Third, while Klein digs into the details of how corporate practices impinge upon climate, she avoids exploration of the partially self-organizing processes of climate, ocean currents, species evolution, cross-species disease transmission, wetlands, and glacier flows themselves.  It is indispensable to join her work to studies doing exactly that, as for example Fred Pearce starts to do in With Speed and Violence. Then we will understand how melting glaciers become self-amplifying as the enlarged amount of open water absorbs more heat rather than reflecting it; we will grasp how the West Antarctic Shelf responds to human induced triggers with its own amplifiers that greatly exceed the effect of these triggers. We will deepen our insights into how triggers, amplifiers, and tipping points work and how they intersect with capitalist extraction, pollution and emissions.  “[The] dampening of destructive elements” in self-organizing systems, I have written, “requires self-reflective intervention by the human uses of that system. You can call the latter a self-conscious regulation of the system needed when its self-organization creates dangerous or exploitive results” (The Fragility of Things, 83). 
Photo by ANDREW C. REVKIN
We may also begin to work more actively on those nature/culture and subject/object dualities that helped to blind so many scholars to the Anthropocene until so late in the twentieth century.  If sociocentrism is the attempt to explain political economy through categories that give too much autonomy to social forces such as profit, or relations of production, or markets , or state practices, or preference schedules, or some combination of these, critical studies today must mix accounts of planetary, nonhuman systems with active self-organizing powers of their own into accounts of capitalism. And vice versa. To the extent climate change involves planetary forces with partial self-organizing capacities, sociocentrism in the human sciences and cultural internalism in the humanities must be revised significantly. That is one of the reasons I am drawn to the theme of the Anthropocene—the 200 year period when industrial emissions have helped to reshape climate. Supported by many geologists and climatologists, it explains both how climate, ocean currents, and glaciers periodically went through rather rapid changes before modern economies were founded and how today emission and pollution triggers emanating from neoliberal capitalism galvanize natural amplifiers that exceed the force of those triggers.  

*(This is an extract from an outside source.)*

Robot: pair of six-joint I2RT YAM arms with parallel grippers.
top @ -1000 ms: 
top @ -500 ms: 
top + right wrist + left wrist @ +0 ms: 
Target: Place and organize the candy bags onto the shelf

Finally, the bracing account of diverse anti-extraction movements that Klein provides may encourage us to project a cross-country beacon that could draw them together. In the near future it is both urgently needed and perhaps possible to organize a cross-country general strike to place pressure on states, corporations, unions, churches, banks, universities, and localities from the inside and outside simultaneously, pressing all of them to take rapid action to reorganize the economies of extraction, production, consumption, and finance.  I have explored such a need and possibility in a couple of posts in The Contemporary Condition. (my Latour piece and the Obama Swarming piece). The idea may also grow organically out of the accumulated movements Klein supports. Such an action would speak to the planetary condition and urgency of today. 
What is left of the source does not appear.